Nassr Ahmed A, Ness Amen, Hosseinzadeh Pardis, Salmanian Bahram, Espinoza Jimmy, Berger Victoria, Werner Eleonore, Erfani Hadi, Welty Stephen, Bateni Zhoobin H, Shamshirsaz Amir A, Popek Edwina, Ruano Rodrigo, Davis Alexis S, Lee Timothy C, Keswani Sundeep, Cass Darrell L, Olutoye Oluyinka O, Belfort Michael A, Shamshirsaz Alireza A
Department of Obstetrics and Gynecology, Baylor College of Medicine, and Texas Children's Hospital Pavilion for Women, Houston, TX, USA.
Fetal Diagn Ther. 2018;43(2):123-128. doi: 10.1159/000475990. Epub 2017 Jun 24.
The objectives of this study were to evaluate the outcome of nonimmune hydrops fetalis in an attempt to identify independent predictors of perinatal mortality.
A retrospective cohort study was conducted including all cases of nonimmune hydrops from two tertiary care centers. Perinatal outcome was evaluated after classifying nonimmune hydrops into ten etiological groups. We examined the effect of etiology, site of fluid accumulation, and gestational age at delivery on postnatal survival. Neonatal mortality and hospital discharge survival were compared between the expectant management and fetal intervention groups among those with idiopathic etiology.

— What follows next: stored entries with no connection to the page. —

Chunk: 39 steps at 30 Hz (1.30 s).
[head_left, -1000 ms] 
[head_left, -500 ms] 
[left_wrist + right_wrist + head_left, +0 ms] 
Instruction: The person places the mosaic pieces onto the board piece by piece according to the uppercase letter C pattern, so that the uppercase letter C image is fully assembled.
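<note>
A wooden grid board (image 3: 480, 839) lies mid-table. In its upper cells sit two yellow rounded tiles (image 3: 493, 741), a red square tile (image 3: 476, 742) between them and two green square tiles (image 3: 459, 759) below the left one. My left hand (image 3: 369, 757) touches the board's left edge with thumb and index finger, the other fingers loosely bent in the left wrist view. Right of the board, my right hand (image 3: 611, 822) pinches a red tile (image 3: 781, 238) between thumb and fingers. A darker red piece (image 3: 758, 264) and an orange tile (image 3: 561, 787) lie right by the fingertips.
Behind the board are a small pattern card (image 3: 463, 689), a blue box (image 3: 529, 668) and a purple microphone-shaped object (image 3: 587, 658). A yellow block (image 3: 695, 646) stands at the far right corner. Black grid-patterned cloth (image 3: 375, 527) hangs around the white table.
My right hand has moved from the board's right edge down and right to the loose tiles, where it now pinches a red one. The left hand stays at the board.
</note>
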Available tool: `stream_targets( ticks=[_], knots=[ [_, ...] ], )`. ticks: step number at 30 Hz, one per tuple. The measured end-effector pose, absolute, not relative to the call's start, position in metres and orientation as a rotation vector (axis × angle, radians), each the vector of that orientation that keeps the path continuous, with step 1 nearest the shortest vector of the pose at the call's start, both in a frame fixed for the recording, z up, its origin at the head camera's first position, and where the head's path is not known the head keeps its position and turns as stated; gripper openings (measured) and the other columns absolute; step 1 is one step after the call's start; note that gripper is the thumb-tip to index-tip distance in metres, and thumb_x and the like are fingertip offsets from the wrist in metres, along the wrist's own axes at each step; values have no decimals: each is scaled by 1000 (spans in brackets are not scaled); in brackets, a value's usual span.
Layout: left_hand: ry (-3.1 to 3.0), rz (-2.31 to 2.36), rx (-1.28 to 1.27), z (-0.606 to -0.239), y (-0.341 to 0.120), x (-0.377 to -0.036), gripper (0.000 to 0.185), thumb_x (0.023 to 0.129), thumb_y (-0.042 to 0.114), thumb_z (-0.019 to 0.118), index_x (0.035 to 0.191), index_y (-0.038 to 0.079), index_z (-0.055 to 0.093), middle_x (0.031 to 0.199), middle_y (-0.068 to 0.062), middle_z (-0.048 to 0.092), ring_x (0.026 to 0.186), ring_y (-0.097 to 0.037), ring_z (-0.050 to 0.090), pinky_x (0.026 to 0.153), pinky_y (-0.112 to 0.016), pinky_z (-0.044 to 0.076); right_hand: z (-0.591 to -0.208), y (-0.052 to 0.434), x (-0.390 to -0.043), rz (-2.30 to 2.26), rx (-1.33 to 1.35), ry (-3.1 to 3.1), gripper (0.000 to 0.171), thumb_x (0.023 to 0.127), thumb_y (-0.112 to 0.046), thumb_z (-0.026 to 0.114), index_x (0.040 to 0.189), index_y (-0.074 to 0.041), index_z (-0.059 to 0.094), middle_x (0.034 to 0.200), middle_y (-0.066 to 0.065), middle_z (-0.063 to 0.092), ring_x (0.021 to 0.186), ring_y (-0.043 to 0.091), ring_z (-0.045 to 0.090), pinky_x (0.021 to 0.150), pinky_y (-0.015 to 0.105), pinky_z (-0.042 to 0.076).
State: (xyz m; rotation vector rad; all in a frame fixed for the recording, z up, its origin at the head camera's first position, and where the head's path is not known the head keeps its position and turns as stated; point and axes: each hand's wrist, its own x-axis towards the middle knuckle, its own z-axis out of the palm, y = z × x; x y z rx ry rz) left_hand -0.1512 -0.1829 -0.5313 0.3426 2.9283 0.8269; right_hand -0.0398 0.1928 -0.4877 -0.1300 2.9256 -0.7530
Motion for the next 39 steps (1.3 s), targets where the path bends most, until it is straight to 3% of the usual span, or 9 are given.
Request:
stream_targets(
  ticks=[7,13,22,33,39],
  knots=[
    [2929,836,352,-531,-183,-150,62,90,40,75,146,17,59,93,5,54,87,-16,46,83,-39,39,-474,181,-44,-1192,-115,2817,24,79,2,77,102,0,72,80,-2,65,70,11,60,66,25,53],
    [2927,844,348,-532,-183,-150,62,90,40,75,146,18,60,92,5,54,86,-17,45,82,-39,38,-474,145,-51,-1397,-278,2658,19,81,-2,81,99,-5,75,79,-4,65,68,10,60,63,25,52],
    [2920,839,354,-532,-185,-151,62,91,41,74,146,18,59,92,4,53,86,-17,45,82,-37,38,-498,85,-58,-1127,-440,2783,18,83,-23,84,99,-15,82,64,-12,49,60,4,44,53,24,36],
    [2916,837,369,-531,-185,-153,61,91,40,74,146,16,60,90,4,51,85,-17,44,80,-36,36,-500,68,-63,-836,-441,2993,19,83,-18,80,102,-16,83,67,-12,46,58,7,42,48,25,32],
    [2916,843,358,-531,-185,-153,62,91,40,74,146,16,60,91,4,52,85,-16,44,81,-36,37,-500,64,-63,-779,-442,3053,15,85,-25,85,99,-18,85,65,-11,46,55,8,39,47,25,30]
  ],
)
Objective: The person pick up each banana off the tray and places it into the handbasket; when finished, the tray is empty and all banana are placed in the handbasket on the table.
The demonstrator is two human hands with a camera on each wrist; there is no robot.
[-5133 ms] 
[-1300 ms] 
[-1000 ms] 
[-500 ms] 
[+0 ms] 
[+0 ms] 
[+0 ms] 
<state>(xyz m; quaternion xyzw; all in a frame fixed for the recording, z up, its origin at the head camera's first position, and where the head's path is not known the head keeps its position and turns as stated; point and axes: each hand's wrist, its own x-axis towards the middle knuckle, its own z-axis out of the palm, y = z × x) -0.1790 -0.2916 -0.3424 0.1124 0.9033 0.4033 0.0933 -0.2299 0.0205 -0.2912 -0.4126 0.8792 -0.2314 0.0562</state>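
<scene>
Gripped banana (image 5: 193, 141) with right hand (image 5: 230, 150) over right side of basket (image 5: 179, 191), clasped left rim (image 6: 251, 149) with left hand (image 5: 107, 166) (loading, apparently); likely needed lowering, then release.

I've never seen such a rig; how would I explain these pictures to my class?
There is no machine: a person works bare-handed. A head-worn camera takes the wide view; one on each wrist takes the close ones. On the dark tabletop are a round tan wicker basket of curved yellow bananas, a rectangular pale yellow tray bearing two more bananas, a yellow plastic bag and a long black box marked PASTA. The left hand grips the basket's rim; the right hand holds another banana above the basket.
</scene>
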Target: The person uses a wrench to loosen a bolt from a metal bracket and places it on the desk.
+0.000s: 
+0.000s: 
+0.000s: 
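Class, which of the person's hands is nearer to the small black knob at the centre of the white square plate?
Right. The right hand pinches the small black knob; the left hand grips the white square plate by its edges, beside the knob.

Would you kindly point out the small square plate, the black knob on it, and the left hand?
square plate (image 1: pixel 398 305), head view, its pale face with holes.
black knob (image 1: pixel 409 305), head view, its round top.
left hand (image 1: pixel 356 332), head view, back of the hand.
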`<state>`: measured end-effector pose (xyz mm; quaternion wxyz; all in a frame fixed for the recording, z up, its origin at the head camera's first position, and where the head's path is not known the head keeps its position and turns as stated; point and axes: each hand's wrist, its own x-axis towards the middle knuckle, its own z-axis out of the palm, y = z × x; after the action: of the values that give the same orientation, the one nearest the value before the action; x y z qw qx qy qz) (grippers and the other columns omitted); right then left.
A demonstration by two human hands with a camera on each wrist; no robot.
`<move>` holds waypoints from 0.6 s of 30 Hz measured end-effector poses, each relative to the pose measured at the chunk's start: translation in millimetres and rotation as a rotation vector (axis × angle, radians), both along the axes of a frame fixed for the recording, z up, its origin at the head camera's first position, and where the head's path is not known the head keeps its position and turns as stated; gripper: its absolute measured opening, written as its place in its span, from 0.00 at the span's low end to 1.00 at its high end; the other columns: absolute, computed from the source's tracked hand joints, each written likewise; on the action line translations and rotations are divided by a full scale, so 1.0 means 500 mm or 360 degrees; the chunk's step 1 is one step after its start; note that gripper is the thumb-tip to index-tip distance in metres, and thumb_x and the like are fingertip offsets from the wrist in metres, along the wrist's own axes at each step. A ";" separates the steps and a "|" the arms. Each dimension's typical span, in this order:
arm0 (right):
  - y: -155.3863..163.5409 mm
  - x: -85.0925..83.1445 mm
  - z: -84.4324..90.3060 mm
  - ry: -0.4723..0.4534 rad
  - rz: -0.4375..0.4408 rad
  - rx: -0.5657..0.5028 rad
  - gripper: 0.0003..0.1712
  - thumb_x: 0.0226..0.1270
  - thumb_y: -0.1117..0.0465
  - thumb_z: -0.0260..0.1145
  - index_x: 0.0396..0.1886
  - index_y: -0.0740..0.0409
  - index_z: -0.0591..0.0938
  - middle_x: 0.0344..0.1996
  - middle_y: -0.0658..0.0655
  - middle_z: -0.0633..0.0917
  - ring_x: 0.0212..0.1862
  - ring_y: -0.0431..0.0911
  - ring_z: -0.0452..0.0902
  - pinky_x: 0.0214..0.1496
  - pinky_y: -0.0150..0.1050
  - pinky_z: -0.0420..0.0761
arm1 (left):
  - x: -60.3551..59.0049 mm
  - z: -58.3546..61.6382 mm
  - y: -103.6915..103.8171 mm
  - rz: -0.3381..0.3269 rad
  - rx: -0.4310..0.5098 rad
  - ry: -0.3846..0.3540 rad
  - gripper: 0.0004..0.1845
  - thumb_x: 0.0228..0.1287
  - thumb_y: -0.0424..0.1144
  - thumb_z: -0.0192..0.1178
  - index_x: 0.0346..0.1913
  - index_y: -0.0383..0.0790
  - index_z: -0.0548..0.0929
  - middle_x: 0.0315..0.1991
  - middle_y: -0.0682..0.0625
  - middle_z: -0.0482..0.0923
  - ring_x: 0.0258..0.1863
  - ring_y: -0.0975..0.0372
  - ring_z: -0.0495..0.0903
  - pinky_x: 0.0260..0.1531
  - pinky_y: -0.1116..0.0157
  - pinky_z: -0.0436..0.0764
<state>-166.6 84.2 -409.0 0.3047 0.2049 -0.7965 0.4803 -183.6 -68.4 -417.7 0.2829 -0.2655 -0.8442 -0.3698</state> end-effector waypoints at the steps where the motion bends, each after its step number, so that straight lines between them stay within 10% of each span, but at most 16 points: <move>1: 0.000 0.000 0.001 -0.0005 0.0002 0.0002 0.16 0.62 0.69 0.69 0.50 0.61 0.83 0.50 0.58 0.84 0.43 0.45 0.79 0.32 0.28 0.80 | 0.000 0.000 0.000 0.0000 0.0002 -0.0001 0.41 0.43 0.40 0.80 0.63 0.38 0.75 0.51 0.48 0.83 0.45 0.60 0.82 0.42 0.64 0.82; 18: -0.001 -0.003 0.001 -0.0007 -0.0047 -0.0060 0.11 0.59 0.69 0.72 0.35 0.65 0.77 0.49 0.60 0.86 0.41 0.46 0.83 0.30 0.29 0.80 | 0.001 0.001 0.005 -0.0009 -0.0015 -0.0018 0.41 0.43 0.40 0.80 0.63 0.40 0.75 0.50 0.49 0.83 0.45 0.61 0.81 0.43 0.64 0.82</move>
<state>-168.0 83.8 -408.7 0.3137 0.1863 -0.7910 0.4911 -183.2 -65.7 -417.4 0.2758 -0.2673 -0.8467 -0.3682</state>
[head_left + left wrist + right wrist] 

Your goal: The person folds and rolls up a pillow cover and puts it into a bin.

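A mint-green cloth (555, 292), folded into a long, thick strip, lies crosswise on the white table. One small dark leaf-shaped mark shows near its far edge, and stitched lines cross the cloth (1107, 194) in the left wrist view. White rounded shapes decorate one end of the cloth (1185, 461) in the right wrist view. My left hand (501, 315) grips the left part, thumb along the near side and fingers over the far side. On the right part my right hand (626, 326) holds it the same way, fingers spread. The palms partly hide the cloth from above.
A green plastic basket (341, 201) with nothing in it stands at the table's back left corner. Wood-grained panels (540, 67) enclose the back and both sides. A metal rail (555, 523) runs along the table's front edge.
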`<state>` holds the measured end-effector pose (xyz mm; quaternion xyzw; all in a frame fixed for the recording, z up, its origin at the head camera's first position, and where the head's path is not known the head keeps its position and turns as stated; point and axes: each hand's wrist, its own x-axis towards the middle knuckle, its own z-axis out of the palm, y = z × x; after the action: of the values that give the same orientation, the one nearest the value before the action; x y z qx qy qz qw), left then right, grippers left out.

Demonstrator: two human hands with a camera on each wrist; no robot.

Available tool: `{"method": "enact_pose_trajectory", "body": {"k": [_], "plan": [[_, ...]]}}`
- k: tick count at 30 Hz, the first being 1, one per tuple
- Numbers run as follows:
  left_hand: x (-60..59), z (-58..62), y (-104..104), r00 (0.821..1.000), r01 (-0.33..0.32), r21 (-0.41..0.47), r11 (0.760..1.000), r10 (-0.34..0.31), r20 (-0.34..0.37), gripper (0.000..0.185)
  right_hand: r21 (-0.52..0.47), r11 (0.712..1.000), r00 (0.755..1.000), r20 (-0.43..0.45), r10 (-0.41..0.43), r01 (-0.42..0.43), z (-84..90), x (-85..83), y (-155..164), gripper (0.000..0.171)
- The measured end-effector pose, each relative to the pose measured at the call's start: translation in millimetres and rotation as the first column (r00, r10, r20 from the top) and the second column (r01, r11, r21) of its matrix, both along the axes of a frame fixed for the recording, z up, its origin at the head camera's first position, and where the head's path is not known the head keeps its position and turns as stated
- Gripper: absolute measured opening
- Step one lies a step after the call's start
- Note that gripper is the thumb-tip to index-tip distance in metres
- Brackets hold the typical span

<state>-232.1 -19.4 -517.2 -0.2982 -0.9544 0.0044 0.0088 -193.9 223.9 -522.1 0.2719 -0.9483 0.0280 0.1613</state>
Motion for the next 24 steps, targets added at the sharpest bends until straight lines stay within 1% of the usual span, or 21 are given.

A total of 142 subjects were available for analysis. Generally, nonimmune hydrops carried 37% risk of neonatal mortality and 50% chance of survival to discharge, which varies markedly based on the underlying etiology. Ascites was an independent predictor of perinatal mortality (p value = 0.003). There was nonsignificant difference in neonatal mortality and hospital discharge survival among idiopathic cases that were managed expectantly versus those in whom fetal intervention was carried out.
The outcome of nonimmune hydrops varies largely according to the underlying etiology and the presence of ascites is an independent risk factor for perinatal mortality. In our series, fetal intervention did not offer survival advantage among fetuses with idiopathic nonimmune hydrops.
本研究的目的是评估非免疫性胎儿水肿的结局,以试图确定围产期死亡率的独立预测因素。
进行了一项回顾性队列研究,纳入了来自两个三级医疗中心的所有非免疫性胎儿水肿病例。将非免疫性胎儿水肿分为十个病因组后评估围产期结局。我们研究了病因、积液部位和分娩时的孕周对出生后存活的影响。比较了特发性病因患者中期待治疗组和胎儿干预组的新生儿死亡率和出院存活率。
共有142名受试者可供分析。一般来说,非免疫性胎儿水肿有37%的新生儿死亡风险和50%的出院存活几率,这因潜在病因的不同而有显著差异。腹水是围产期死亡率的独立预测因素(p值=0.003)。在特发性病例中,期待治疗组和接受胎儿干预组的新生儿死亡率和出院存活率无显著差异。
非免疫性胎儿水肿的结局因潜在病因的不同而有很大差异,腹水的存在是围产期死亡率的独立危险因素。在我们的系列研究中,胎儿干预在特发性非免疫性胎儿水肿胎儿中并未提供生存优势。